Too Close To Call For Help
And when physicians do want help, the industry makes it especially difficult. Wible says they can’t go see a psychiatrist without jeopardizing their medical license.
"I know a lot of them," she says. "They’re having to sneak out of town, pay cash and use a fake name to do it. Why are we putting these people in such a situation?”
Wible has collected more than 900 stories of doctor suicides and set up an anonymous helpline. She’s inspired more physicians to share their experiences, like an emergency doctor licensed in Ohio.
“You don’t focus on the 99 you save," he says. "You end up focusing on the one that you lose.”
The one he lost was 19 years old and came in with the flu, but tests didn’t show anything unusual. He sent her home. She returned in cardiac arrest. When he found out she died, he went to a dark place — despite no history of depression.
“Like all doctors, you put that superman cape on and you think you can get through it,” he says.
The family filed a complaint. And being told he might lose his job pushed him over the edge. He swallowed a lethal overdose. But the police found him, and got him to a hospital where he had to be revived.
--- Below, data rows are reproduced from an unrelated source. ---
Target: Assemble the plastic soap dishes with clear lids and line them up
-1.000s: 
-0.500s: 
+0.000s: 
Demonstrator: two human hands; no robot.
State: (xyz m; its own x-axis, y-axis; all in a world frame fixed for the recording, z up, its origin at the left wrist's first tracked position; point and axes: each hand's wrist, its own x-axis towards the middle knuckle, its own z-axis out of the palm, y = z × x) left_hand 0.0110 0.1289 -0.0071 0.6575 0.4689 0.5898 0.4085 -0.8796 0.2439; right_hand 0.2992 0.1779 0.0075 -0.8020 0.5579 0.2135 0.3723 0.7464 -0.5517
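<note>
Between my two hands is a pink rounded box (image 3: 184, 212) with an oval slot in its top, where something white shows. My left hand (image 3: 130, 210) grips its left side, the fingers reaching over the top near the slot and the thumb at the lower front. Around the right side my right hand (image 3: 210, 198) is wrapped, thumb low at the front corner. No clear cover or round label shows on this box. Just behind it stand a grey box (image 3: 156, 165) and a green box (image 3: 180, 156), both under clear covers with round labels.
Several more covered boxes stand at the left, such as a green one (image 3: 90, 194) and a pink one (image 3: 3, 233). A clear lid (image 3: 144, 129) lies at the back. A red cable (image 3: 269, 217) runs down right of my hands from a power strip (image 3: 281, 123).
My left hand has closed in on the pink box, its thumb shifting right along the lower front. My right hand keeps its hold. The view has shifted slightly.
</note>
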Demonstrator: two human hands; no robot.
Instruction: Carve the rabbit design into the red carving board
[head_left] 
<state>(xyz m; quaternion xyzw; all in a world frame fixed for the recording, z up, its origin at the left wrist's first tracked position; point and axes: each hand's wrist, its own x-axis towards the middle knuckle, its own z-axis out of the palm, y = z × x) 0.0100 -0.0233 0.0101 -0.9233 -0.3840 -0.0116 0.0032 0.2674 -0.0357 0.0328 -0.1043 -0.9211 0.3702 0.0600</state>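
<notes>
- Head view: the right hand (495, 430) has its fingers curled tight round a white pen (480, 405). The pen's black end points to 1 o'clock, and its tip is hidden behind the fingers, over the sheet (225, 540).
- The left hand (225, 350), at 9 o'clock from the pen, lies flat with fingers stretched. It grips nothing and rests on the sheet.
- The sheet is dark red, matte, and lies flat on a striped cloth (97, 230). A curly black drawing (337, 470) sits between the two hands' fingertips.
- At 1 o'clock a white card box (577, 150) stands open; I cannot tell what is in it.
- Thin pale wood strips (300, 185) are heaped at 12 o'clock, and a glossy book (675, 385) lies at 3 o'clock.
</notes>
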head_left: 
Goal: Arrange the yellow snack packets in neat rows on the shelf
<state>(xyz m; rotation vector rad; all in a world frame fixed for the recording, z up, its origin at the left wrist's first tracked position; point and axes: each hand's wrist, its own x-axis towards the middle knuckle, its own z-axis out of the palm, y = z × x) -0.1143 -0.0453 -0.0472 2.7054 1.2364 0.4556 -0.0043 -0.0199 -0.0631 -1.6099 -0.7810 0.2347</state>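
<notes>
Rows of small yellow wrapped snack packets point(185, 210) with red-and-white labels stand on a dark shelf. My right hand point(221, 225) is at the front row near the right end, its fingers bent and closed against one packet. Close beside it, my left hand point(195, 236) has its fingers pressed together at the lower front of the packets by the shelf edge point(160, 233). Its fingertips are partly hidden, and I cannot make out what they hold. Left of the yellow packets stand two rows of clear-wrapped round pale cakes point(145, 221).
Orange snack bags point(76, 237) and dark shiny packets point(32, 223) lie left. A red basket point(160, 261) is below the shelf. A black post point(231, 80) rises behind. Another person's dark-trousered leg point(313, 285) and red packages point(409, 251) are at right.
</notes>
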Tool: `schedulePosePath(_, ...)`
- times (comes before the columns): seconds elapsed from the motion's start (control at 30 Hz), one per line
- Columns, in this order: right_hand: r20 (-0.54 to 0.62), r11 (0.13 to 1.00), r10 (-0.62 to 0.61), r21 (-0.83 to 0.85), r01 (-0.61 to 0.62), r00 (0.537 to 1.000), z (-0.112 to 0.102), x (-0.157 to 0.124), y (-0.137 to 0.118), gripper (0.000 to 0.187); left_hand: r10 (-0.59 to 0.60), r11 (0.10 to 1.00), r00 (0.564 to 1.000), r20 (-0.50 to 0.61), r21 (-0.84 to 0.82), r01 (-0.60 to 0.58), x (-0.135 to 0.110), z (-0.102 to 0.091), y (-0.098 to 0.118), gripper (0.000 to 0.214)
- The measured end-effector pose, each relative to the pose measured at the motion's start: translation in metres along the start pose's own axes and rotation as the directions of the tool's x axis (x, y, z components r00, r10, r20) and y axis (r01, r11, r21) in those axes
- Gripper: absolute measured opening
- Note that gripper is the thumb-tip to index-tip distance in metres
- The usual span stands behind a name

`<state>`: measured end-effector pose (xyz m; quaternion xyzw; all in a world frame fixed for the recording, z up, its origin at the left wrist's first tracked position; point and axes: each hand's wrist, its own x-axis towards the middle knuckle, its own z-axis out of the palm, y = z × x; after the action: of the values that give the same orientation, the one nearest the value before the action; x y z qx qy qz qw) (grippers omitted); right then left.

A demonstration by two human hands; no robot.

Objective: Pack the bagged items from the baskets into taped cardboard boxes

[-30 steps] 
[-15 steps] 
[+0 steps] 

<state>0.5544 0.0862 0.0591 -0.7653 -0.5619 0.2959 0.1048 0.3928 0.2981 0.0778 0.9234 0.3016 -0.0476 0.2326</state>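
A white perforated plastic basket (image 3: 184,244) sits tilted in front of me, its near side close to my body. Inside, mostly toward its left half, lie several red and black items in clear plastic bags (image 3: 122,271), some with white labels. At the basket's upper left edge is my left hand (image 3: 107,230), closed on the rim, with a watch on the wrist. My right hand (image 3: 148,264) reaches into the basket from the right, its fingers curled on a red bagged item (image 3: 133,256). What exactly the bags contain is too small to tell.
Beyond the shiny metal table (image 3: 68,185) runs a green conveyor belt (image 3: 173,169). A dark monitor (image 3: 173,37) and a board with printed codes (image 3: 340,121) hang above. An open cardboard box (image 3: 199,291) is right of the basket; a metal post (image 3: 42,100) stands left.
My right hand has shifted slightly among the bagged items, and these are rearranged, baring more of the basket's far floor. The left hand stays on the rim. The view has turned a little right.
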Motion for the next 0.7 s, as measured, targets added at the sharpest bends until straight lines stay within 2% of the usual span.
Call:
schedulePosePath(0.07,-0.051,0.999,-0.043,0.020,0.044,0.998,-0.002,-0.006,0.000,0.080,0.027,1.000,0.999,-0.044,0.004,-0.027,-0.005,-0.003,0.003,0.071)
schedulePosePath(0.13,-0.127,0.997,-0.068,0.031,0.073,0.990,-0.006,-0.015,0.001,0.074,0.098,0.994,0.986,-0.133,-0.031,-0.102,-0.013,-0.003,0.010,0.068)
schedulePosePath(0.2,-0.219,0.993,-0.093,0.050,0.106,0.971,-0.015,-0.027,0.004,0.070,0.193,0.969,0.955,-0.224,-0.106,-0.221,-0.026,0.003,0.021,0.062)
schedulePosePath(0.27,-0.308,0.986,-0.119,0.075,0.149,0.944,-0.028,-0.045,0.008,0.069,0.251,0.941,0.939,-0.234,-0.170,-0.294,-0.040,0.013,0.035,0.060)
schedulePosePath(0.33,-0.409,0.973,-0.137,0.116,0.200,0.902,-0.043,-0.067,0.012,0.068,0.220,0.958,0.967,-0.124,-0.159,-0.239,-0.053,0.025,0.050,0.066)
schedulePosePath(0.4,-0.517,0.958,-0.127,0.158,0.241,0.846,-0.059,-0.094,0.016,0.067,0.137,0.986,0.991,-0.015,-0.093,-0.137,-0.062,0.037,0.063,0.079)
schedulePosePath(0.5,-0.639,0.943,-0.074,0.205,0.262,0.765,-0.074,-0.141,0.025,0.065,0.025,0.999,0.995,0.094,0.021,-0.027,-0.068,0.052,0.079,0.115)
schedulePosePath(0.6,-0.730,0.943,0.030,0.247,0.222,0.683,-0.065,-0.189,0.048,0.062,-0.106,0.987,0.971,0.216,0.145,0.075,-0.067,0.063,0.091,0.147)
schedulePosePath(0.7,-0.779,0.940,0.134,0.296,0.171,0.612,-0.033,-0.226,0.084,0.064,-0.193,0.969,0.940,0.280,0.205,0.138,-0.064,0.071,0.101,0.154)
This ER doc had treated untold numbers of suicidal patients but never saw himself in their place.
“I didn’t know I was at higher risk of suicide than the average person.”
WPLN is not naming this doctor because his malpractice insurer is concerned about opening him up to more lawsuits. But he says he wishes he could speak more freely, thinking it might encourage physicians to seek out help sooner than he did.